Below are records; work out how many of their lines contain "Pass" and give only that number.

Stored dataset items
···
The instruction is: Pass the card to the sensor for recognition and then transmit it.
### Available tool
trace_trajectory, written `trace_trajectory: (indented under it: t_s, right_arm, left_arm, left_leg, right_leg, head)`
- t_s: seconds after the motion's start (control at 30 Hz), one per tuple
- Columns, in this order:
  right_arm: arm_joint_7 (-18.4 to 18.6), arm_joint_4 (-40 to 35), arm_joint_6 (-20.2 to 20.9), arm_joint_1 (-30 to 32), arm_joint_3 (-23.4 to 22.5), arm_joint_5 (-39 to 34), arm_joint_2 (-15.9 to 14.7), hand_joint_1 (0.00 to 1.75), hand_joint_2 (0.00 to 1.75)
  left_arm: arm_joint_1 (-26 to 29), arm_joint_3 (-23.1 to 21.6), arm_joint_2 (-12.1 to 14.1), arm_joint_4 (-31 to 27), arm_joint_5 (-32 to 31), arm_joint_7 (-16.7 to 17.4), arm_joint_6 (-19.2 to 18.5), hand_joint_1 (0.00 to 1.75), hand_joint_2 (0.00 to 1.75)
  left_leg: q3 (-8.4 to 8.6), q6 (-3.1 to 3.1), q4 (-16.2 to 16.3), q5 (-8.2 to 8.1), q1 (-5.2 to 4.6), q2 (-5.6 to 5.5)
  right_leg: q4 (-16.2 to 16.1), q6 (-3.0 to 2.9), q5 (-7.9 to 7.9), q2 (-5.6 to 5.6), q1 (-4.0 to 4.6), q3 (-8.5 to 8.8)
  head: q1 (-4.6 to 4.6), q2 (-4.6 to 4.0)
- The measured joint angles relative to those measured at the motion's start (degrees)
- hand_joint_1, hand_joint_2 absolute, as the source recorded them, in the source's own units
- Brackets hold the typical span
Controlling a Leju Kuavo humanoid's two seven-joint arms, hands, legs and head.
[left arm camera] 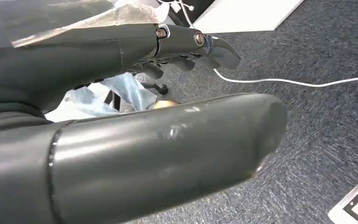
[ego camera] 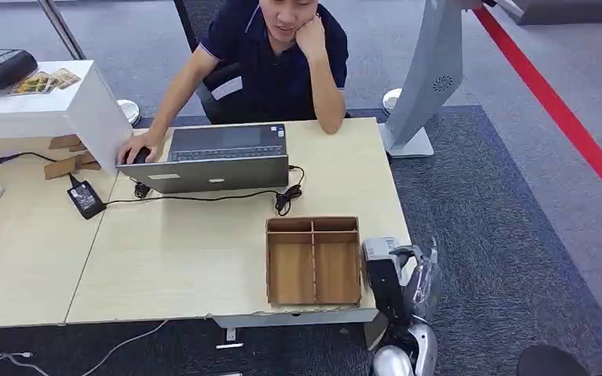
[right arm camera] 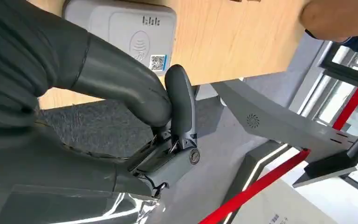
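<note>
The sensor (ego camera: pixel 376 250), a flat white card reader (right arm camera: pixel 121 25) with a wave mark and a small code sticker, lies at the table's front right corner. My right hand (ego camera: pixel 412 276) hangs just off the table's right edge beside it. In the right wrist view that hand (right arm camera: pixel 135 93) has its thumb pressed against a curled finger (right arm camera: pixel 182 100), and I see no card between them. Several cards (ego camera: pixel 43 81) lie on a white box at the far left. My left hand (left arm camera: pixel 135 149) hangs over the carpet with its fingers (left arm camera: pixel 177 39) stretched out and nothing in it.
An empty wooden divider tray (ego camera: pixel 313 262) stands left of the sensor. A person sits behind an open laptop (ego camera: pixel 218 157) with one hand on a mouse. Cables and a power brick (ego camera: pixel 86 197) lie mid-table. A grey kiosk stand (ego camera: pixel 427 86) rises at the right.
</note>
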Motion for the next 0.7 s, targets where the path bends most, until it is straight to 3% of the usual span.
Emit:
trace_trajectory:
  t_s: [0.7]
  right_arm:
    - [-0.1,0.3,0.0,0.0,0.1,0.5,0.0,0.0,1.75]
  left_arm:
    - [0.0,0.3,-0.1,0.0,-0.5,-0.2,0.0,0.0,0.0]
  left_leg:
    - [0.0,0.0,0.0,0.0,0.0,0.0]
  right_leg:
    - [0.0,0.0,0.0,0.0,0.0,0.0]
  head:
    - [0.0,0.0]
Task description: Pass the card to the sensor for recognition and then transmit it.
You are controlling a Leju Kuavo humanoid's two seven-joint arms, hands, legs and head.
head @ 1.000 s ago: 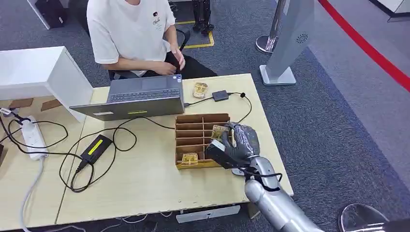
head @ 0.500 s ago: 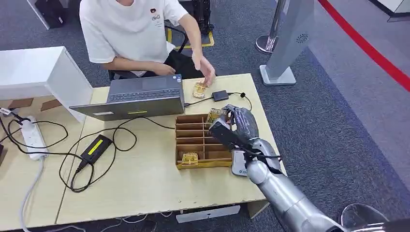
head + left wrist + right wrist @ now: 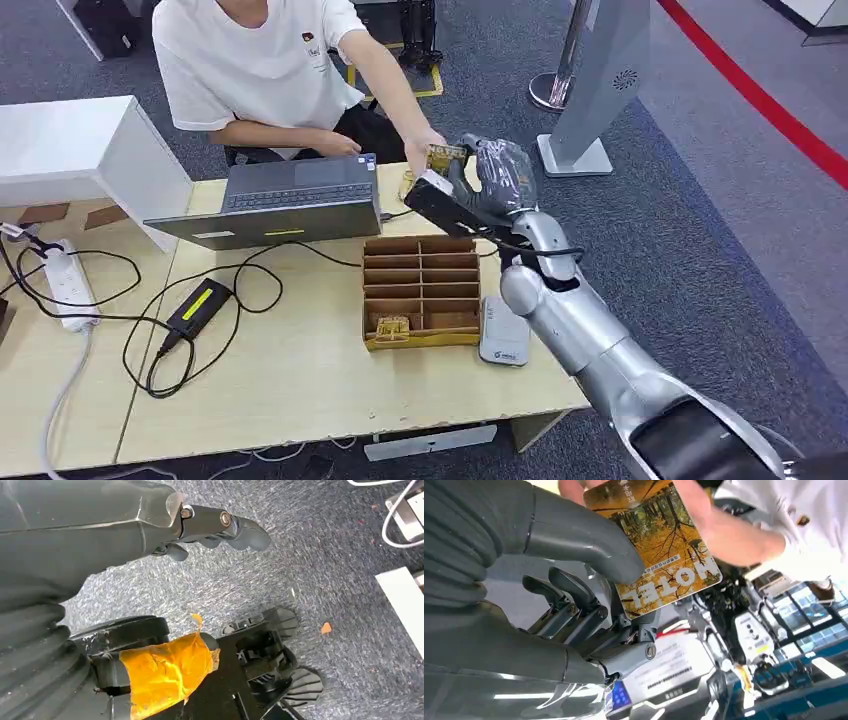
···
→ Output for this exercise:
2